§ Exercise brief:
When a line below holds the string "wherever", show that line.

"""

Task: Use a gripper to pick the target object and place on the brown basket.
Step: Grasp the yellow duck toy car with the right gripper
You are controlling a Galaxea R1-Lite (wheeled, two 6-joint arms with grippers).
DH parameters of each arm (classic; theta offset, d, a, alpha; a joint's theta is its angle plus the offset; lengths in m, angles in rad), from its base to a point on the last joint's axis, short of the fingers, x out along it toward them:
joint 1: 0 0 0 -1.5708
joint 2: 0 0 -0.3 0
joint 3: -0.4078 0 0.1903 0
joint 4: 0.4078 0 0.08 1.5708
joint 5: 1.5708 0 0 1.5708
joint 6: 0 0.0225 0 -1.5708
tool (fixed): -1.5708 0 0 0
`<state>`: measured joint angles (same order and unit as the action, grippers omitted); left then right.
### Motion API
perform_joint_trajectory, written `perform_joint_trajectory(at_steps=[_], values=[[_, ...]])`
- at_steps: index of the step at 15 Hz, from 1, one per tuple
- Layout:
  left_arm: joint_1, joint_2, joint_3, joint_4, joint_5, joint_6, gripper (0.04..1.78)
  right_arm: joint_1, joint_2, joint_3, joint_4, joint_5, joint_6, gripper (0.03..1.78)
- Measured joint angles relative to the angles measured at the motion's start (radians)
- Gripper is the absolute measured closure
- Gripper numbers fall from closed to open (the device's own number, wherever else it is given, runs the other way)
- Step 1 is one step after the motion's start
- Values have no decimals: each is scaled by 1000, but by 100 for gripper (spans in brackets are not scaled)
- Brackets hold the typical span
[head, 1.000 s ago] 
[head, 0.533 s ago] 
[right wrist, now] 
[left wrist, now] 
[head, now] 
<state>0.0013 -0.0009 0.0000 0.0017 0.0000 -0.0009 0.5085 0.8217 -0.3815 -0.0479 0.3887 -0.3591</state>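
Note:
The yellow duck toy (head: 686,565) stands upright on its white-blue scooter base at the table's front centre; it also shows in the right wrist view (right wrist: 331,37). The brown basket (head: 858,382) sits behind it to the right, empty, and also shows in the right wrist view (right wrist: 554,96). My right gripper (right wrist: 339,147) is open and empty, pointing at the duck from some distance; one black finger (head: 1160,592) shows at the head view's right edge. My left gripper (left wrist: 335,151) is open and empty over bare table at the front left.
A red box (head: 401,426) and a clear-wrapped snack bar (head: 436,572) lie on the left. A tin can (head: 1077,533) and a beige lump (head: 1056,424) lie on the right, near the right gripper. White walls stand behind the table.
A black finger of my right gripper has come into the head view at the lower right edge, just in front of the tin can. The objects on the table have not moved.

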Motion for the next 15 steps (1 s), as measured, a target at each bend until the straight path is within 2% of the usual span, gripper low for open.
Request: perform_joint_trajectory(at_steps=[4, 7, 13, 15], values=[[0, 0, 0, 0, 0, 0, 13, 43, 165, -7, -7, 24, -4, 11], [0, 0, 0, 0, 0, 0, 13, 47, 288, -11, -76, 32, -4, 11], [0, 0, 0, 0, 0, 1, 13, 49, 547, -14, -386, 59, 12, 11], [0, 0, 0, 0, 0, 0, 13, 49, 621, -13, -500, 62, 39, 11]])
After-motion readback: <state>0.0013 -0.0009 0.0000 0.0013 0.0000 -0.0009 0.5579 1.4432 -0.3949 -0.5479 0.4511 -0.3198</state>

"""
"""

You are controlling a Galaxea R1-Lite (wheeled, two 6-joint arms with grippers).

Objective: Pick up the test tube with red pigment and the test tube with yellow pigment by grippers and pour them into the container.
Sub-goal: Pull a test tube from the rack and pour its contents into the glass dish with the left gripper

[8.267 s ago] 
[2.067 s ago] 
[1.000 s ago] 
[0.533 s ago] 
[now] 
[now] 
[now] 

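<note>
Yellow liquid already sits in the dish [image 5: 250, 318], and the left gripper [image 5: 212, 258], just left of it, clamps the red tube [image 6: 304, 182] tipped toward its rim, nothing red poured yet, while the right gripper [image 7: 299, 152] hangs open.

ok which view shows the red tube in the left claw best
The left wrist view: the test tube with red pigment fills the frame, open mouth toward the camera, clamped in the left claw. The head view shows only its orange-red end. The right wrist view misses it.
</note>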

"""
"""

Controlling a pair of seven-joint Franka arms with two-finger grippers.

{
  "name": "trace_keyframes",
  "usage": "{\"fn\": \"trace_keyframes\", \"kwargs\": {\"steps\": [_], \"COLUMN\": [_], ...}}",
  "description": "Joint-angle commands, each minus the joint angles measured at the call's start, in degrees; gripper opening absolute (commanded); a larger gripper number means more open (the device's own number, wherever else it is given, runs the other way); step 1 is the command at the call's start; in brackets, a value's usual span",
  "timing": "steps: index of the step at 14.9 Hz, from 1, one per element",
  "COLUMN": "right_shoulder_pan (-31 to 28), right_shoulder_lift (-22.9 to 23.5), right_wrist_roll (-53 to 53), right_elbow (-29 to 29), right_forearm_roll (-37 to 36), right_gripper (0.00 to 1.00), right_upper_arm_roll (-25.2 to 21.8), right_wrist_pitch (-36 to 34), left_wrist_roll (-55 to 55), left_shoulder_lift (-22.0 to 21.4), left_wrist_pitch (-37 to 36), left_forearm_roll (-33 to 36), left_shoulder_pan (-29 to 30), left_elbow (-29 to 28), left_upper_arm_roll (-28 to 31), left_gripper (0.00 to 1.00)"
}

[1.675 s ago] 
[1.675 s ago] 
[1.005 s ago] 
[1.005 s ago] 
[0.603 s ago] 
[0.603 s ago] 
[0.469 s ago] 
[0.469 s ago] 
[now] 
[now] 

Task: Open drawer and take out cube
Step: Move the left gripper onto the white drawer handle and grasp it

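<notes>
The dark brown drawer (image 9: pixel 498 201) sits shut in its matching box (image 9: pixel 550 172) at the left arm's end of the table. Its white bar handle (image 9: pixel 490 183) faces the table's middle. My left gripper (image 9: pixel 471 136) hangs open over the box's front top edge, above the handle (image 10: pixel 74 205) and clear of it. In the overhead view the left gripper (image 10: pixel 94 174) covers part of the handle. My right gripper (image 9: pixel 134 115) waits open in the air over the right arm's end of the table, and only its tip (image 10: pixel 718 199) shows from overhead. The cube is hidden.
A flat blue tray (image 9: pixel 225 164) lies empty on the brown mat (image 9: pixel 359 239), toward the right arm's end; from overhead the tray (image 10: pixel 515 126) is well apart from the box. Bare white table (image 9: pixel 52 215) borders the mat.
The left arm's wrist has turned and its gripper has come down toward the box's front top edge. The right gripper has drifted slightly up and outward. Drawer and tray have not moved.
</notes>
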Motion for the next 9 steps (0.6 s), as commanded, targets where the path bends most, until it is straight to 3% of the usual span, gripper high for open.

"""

§ Written reply:
- Gripper numbers fall from closed to open (the device's own number, wherever else it is given, runs the other way)
  "description": "Joint-angle commands, each minus the joint angles measured at the call's start, in degrees; gripper opening absolute (commanded); a larger gripper number means more open (the device's own number, wherever else it is given, runs the other way); step 1 is the command at the call's start; in brackets, a value's usual span",

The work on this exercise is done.